Given that there are no sides listed, and Disaster Amnesiac has flipped this cassette a bunch of times now, I'll just say that one of them starts of with combined scraping and sliding actions from Reed's guitar. These moves throw off all kinds of overtones from the amp. These tones then proceed to ear worm their way into the mind in delightfully abstract ways, albeit pretty aggressive, ways. As stated, being familiar with Amy's playing and gear, Disaster Amnesiac has enjoyed imagining the tubes of her small-ish amp being warmed to a nice, red glow from this primal six string shattering. After this initial attack, she proceeds into playing what sound somewhat like chords, which, being made up of her own extended techniques, duly expose her unique, highly individualized instrumental language for the attentive listener. Imagine melodies coaxed from rusted barbed wire, amplified and buzzing out on the chaparral around Davis, and you'll be close.

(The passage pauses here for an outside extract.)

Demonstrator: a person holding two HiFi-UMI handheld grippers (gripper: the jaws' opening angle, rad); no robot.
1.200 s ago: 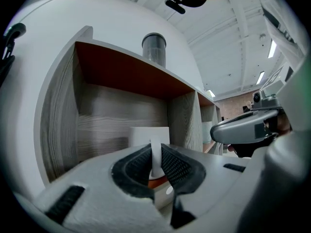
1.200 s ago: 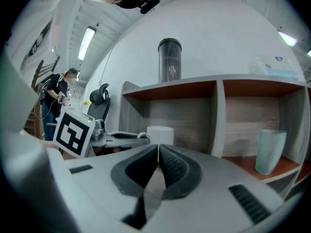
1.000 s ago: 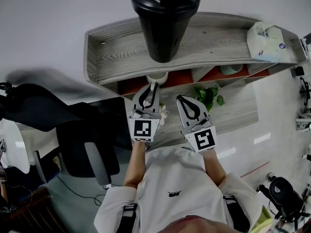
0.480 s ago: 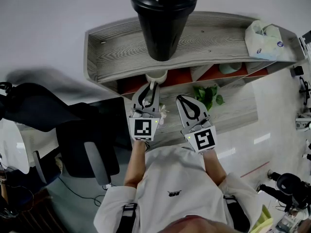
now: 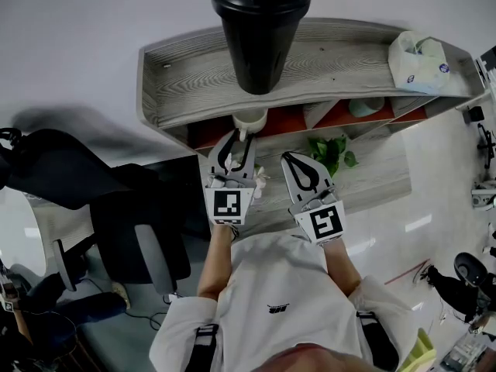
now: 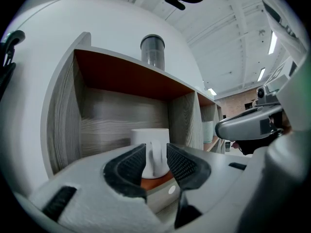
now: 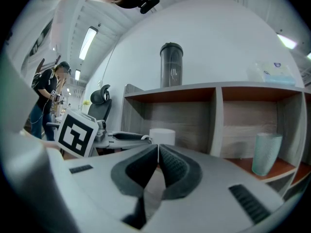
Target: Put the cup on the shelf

The other side of (solo guitar) gets going with slightly less density, as Reed ruminates on a chord of two simple notes before dropping in additions that ripple outward from the initial statement. She keeps ramping things up from there, thickening the sonic palette with woozy bending tones and percussive string hits. It's all very disconcerting the most delightful of ways, and then, out of nowhere, the tape simply stops, mid-jam. Dang it, Reed, why'd you leave us hanging?
The good news on that note, at least for California residents, is that Amy Reed plays pretty regularly, especially in the Sacramento and Solano County areas. I believe that she makes the occasional foray out into places east as well.
Take note, guitar lovers: (solo guitar) most surely give your ears the kind of bristling that the instrument is so fine at providing.